Context
The Butchers built Lifebook as a private practice in the early 2000s, then opened it as a paid program through Mindvalley in the 2010s. The method's twelve categories — Health & Fitness, Intellectual, Emotional, Character, Spiritual, Love Relationship, Parenting, Social, Financial, Career, Quality of Life, and Life Vision — overlap significantly with most Wheel of Life templates but go deeper on the writing side.
For each category, you write four documents: your premise (what you believe about this area), your vision (what you want), your purpose (why it matters), and your strategy (how you'll get there). Done thoroughly, the result is a 100+ page personal manual the Butchers call your "Lifebook." The premise is that vague areas of life produce vague outcomes, and the act of writing forces specificity.
The criticism is that it's writing-heavy and time-consuming — most people who buy in finish the program and then never re-open the document. The strength is the depth of clarity: most goal frameworks ask what you want; Lifebook asks why you want it and what you believe about it, which surfaces values that drive everything else.

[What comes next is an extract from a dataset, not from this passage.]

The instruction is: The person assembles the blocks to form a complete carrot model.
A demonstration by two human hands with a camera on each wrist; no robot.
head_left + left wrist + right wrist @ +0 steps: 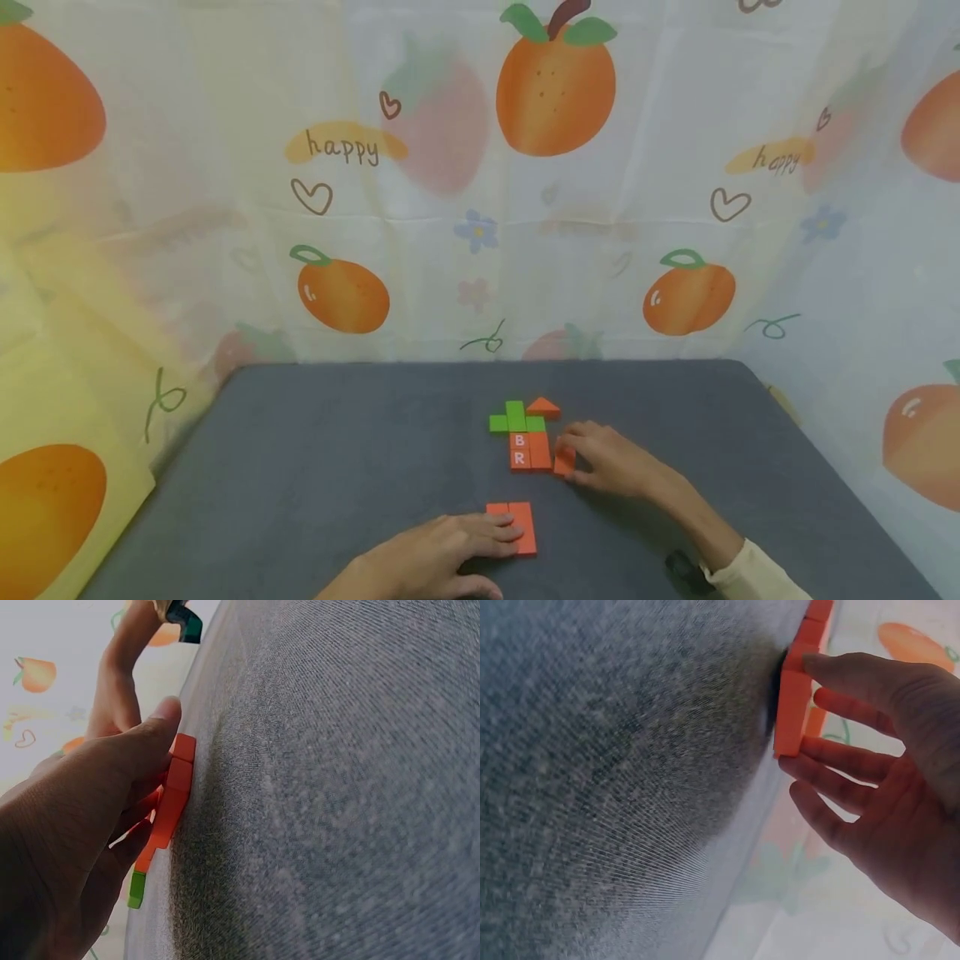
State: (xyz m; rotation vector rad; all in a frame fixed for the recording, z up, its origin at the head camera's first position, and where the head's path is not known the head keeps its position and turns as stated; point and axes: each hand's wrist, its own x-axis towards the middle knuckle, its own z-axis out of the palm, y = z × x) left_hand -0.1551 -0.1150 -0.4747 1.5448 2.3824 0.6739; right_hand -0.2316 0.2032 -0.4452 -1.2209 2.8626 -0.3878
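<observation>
My right hand [615, 460] pinches an orange block [563, 463] between thumb and fingers, at the right side of a group of blocks. The right wrist view has the thumb on one end of this block [790, 716] and fingertips at its other end. Nearer the front, my left hand [450, 542] lies with extended fingers on orange blocks [528, 537], partly covering them. In the group are two orange blocks with white letters, B [520, 441] and R [519, 459], and a plain orange block [540, 451] beside them.
Green blocks [515, 415] adjoin the far end of the lettered ones, and an orange triangular block [543, 408] lies just behind. All rest on a dark grey table [337, 450]. A fruit-print curtain [435, 275] stands along its back and sides.
</observation>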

The Butchers also positioned Lifebook as a community more than a worksheet — students go through it together, coach each other, and revisit the document on a recurring schedule. That social layer is part of why the program has outlasted similar writing-heavy methods that left students alone with a binder. The lesson generalizes: any tool, the wheel included, gets more durable when there's a regular reason to come back to it.
How it connects to the Wheel of Life
Lifebook and the Wheel of Life answer different questions. Lifebook builds a static reference document; the wheel tracks living change. Many LifeWheel users do a Lifebook-style writing exercise once for each sphere — what they believe, what they want — and then let the wheel handle the week-to-week. The writing gives the wheel its meaning.